• [TASK]:
Say how many lines in the records contain "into". The reply must consist of the number alone.

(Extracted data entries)
"""
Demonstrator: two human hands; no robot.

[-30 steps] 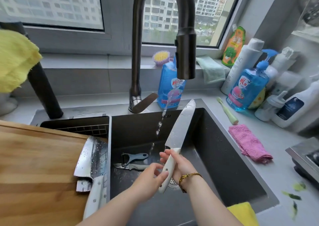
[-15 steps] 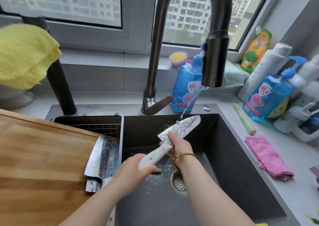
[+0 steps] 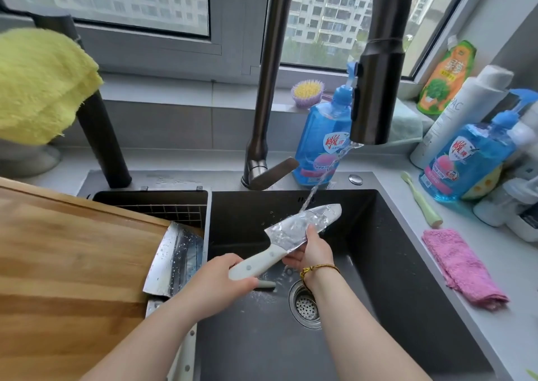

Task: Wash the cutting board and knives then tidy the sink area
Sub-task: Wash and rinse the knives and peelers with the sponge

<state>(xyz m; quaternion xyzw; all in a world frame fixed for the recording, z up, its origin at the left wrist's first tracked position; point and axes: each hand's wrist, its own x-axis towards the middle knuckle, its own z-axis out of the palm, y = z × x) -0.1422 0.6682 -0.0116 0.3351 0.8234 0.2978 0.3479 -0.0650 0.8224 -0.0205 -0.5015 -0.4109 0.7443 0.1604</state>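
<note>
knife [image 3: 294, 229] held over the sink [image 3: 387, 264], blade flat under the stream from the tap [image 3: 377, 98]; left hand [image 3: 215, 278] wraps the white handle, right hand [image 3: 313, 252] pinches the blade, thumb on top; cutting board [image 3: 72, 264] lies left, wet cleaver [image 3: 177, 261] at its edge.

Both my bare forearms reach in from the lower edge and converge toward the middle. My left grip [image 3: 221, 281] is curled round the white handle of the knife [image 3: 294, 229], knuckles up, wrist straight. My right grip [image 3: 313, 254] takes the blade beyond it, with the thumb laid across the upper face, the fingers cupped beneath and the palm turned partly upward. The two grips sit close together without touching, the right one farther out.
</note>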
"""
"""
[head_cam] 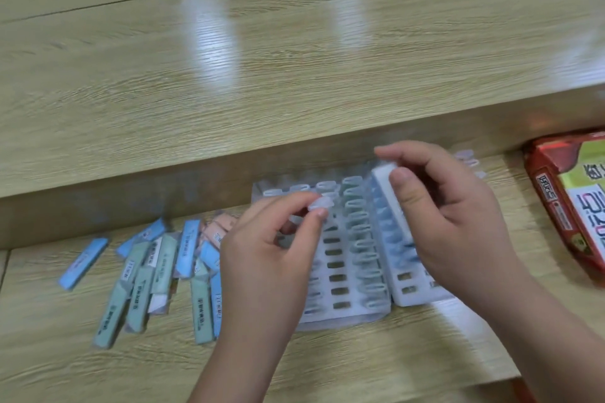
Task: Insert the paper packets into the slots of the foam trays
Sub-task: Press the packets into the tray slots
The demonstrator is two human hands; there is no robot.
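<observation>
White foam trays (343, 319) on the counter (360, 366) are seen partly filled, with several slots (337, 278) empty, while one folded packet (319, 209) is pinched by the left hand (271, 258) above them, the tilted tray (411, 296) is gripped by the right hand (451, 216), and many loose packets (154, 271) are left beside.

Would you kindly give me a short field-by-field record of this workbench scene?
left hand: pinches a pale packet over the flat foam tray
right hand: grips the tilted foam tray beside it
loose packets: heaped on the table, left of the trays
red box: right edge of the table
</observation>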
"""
• [SOLUTION FOR THIS EXERCISE]:
2